What the task requires: Your answer must consist of every line from the data below that includes the word "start".

Data extract:

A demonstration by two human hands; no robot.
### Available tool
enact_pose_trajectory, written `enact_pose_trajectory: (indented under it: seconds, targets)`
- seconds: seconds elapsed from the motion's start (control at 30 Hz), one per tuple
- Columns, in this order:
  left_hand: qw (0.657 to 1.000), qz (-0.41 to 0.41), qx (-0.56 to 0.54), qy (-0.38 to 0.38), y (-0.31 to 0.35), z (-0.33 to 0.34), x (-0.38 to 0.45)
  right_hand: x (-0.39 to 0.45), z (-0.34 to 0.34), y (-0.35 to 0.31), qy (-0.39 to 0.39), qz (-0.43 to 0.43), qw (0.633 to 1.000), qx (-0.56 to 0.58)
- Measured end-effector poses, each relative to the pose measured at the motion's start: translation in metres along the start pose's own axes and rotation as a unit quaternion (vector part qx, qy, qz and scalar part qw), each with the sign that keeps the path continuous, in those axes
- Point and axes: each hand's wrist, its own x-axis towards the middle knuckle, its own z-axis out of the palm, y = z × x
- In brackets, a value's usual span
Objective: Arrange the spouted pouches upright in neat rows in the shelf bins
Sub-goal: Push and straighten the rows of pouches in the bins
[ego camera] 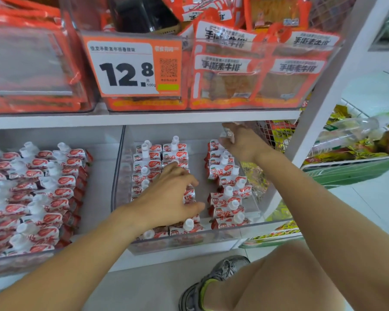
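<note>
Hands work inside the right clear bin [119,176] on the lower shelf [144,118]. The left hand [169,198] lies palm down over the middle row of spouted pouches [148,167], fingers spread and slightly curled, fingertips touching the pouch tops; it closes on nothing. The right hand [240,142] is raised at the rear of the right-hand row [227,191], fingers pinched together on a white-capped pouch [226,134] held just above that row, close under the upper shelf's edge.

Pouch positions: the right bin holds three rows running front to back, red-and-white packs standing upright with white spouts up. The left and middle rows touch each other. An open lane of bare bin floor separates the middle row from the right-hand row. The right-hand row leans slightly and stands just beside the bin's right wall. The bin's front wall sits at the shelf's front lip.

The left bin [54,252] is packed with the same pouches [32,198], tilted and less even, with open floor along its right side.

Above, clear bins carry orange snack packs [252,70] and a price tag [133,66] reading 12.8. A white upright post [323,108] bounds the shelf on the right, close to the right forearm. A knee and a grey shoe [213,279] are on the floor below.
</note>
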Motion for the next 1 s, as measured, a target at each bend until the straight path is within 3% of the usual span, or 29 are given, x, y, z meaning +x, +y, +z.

Expected answer:
- seconds: seconds elapsed from the motion's start (control at 30 Hz), one per tuple
- Measured end-effector poses, each relative to the pose measured at the motion's start: translation in metres along the start pose's own axes and rotation as a unit quaternion (vector part qx, qy, qz and scalar part qw), each with the sign that keeps the path continuous, in those axes

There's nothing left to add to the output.